Wir fuhren hinaus; der Seufzer schien ein ganz anderer Mensch geworden zu sein. Sein trübseliges Gesicht leuchtete freundlich vom Glanze der Hoffnung, sein Auge hob sich freier, um seine Stirne, seinen Mund war jede Melancholie verschwunden, sein großer runder Kopf steht nicht mehr zwischen den Schultern, er trägt ihn freier, erhabener, als wollte er sagen: „Seht ihr Frankfurter und Bornheimer, ich bin es, das Haus Zwerner und Komp. aus Dessau, nächstens eine bedeutende Person an der Börse und, wenn es gut geht, Bräutigam der schönen Rebekka Simon in der neuen Judenstraße.“

Aus dem Garten des goldenen Löwen in Bornheim tönten uns die zitternden Klänge von Harfen und Guitarren und das Geigen verstimmter Violinen entgegen; das Volk Gottes ließ sich vormusizieren im Freien, wie einst ihr König Saul, wenn er übler Laune war.

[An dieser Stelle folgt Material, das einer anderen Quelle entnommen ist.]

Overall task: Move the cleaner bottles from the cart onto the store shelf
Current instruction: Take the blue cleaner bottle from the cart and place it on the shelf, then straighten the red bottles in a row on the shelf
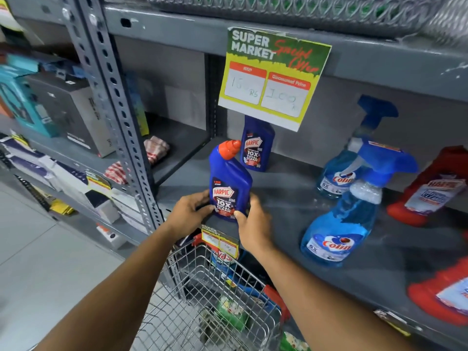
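A dark blue Harpic bottle [229, 182] with a red cap stands upright at the front edge of the grey shelf [286, 188]. My left hand [188, 214] grips its lower left side and my right hand [253, 221] grips its lower right side. A second blue Harpic bottle [257, 145] stands further back on the shelf, its top hidden behind a hanging price sign. The wire cart [210, 300] sits below my arms with several packs in it.
Two blue Colin spray bottles [342, 219] stand on the shelf to the right, with red Harpic bottles [430, 188] beyond them. A green and yellow price sign [273, 79] hangs from the shelf above. A perforated grey upright [121, 117] bounds the shelf on the left.
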Tool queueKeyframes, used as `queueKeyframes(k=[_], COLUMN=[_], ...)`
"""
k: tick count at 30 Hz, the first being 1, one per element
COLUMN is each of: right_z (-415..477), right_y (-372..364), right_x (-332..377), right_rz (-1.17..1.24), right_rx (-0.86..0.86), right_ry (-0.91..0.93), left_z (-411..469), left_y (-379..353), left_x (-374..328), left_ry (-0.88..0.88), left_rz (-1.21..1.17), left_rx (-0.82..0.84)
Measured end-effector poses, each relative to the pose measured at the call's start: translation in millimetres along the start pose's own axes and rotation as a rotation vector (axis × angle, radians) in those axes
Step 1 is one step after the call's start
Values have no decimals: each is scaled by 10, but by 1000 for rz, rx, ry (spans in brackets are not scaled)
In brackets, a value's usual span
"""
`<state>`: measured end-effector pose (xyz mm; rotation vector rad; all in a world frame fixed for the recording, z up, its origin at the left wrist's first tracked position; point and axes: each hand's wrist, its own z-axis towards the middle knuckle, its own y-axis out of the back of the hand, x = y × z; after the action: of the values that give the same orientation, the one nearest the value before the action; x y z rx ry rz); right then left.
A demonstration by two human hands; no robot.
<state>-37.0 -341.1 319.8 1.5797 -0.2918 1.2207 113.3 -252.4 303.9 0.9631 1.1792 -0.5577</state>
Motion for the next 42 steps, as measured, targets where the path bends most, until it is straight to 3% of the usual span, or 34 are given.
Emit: queueKeyframes(k=[9,13,14,18,19,21,23,25,29,36,38,40,42], right_z=[-134,-740,-942,-1142,-1052,-879,-791,-744,-735,-772,-926,-1197,-1523], right_y=[-35,295,455,1124,1264,1405,1408,1364,1391,1507,1581,1709,1911], right_x=[-8,-278,-410,-1080,-1191,-1271,-1265,-1254,-1215,-1147,-1145,-1205,-1388], right_rz=[13,95,85,-19,-62,-42,-51,-169,-180,-58,-40,15,41], right_rx=[-50,-82,-140,-548,-519,-281,-132,-185,-267,-192,-235,-367,-571], right_ry=[17,161,187,40,-25,-123,-153,-132,-116,-79,-15,69,99], left_z=[-75,-486,-658,-835,-753,-609,-519,-473,-404,-509,-663,-905,-1163], left_y=[0,-339,-523,-1344,-1510,-1760,-1923,-1963,-1989,-1995,-2025,-2077,-2275], left_x=[-40,-245,-320,-475,-522,-696,-741,-712,-707,-722,-836,-879,-932], left_ry=[21,-4,-57,-224,-214,-150,-80,-23,-29,19,23,-217,-434], left_rz=[-10,200,245,71,58,-19,-87,-35,-56,-121,-5,193,208], left_rx=[-13,-525,-530,-77,12,173,240,188,167,190,-1,-235,-205])
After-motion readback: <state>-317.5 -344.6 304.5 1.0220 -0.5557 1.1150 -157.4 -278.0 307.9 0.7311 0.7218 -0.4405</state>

Wir traten ein; da saßen sie, die Söhne und Töchter Abrahams, Isaaks und Jakobs, mit funkelnden Augen, kühn gebogenen Nasen, fein geschnittenen Gesichtern, wie aus Einer Form geprägt, da saßen sie vergnügt und fröhlich plaudernd und tranken Champagner aus saurem Wein, Zucker und Mineralwasser zubereitet, da saßen sie in malerischen Gruppen unter den Bäumen, und der Garten war anzuschauen, als wäre er das gelobte Land Kanaan, das der Prophet vom Berge gesehen und seinem Volk verheißen hatte. Wie sich doch die Zeiten ändern durch die Aufklärung und das Geld!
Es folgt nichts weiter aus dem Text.